Your objective
Please reproduce exactly the lines from the start of the records through the one containing "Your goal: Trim", and nothing more.

Start of Block

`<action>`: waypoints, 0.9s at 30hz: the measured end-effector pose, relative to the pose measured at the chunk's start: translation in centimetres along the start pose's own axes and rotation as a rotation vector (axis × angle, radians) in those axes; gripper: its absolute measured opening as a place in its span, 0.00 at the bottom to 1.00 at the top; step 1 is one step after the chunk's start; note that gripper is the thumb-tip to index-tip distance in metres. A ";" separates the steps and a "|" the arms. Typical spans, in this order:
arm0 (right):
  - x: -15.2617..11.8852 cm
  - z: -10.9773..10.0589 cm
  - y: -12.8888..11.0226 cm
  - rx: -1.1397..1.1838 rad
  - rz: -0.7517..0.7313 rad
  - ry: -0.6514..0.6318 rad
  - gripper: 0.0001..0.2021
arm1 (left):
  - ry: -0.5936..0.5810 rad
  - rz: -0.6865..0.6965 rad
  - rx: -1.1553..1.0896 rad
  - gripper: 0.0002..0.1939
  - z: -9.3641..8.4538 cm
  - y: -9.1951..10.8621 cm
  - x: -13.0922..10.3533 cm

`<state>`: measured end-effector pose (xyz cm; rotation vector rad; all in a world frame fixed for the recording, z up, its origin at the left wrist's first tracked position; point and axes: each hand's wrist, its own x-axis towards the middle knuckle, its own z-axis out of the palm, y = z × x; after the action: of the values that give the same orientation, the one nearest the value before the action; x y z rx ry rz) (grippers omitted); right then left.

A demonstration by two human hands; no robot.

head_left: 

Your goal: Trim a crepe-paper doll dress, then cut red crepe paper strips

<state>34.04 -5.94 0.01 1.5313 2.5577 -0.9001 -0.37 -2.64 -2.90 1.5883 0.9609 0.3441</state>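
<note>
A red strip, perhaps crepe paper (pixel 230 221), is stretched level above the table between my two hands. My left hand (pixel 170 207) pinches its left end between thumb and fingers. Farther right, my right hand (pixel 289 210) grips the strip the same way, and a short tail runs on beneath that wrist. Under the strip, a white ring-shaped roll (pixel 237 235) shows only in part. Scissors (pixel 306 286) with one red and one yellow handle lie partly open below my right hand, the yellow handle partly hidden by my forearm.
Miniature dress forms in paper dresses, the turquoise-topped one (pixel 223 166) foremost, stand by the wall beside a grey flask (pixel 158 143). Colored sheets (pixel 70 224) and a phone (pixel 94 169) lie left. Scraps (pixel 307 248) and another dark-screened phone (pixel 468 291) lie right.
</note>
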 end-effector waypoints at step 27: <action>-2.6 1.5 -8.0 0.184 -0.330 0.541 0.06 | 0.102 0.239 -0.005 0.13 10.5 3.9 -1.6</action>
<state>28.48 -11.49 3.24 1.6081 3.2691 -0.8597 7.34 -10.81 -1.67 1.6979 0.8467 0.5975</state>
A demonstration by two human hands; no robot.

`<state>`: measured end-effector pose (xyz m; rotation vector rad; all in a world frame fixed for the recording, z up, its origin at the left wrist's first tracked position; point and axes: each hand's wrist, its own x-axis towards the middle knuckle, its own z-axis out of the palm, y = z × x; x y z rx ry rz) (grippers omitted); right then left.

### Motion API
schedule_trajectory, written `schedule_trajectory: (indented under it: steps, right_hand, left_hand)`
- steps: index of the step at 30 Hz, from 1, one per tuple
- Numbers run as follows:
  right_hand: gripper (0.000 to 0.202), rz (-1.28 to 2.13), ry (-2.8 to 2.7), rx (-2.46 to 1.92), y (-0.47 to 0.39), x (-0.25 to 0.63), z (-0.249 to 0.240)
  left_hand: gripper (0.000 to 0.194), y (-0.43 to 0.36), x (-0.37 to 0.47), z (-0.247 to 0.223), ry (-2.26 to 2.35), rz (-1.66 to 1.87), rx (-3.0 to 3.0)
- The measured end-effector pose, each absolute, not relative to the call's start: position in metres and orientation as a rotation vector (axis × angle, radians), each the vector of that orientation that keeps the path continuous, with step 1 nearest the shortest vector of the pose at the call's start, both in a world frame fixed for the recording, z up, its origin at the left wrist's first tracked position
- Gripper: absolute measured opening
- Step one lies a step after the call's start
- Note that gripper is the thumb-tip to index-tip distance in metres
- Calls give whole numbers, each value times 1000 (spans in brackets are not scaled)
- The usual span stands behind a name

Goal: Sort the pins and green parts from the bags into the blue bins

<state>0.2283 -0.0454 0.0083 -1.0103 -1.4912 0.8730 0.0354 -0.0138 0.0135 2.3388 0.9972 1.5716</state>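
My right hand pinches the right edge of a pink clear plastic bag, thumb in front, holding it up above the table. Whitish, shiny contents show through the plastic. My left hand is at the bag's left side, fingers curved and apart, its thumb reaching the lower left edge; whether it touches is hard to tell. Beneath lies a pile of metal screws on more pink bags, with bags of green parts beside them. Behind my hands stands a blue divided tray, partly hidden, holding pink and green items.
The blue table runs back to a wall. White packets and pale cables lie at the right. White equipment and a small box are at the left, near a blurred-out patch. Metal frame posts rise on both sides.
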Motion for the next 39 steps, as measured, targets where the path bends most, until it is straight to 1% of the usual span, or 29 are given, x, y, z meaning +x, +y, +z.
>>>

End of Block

Finished task
`<action>`: waypoints, 0.9s at 30hz: the measured end-effector pose, relative to the pose measured at the chunk's start: translation in centimetres along the start pose's own axes and rotation as a rotation vector (axis × angle, radians) in those axes; gripper: its absolute measured opening as a place in its span, 0.00 at the bottom to 1.00 at the top; step 1 is one step after the chunk's start; note that gripper is the thumb-tip to index-tip distance in metres. A ";" separates the steps and a "|" the arms. Typical spans, in this order:
arm0 (right):
  - x: -15.2617..11.8852 cm
  - z: -10.9773..10.0589 cm
  - y: -12.8888..11.0226 cm
  - rx: -1.1397..1.1838 rad
  - rz: -0.7517..0.7313 rad
  - ry: -0.6514..0.6318 rad
  - gripper: 0.0001..0.2021
arm1 (left):
  - ry: -0.5936..0.5810 rad
  - rz: -0.6865..0.6965 rad
  - rx: -1.1553..1.0896 rad
  - gripper: 0.0002..0.1939
  - z: -9.3641..8.4538 cm
  - y: -9.1951..10.8621 cm
  - x: -13.0922..10.3533 cm

`<state>`: measured end-effector pose (xyz cm; rotation vector rad; all in a world frame fixed for the recording, z up, its origin at the left wrist's first tracked position; point and axes: each hand's wrist, its own x-axis towards the middle knuckle, its own z-axis out of the palm, y = z × x; after the action: of the values that give the same orientation, the one nearest the value before the action; x y z rx ry rz) (grippers omitted); right then left.

A demonstration by two human hands; no robot.

head_left: 

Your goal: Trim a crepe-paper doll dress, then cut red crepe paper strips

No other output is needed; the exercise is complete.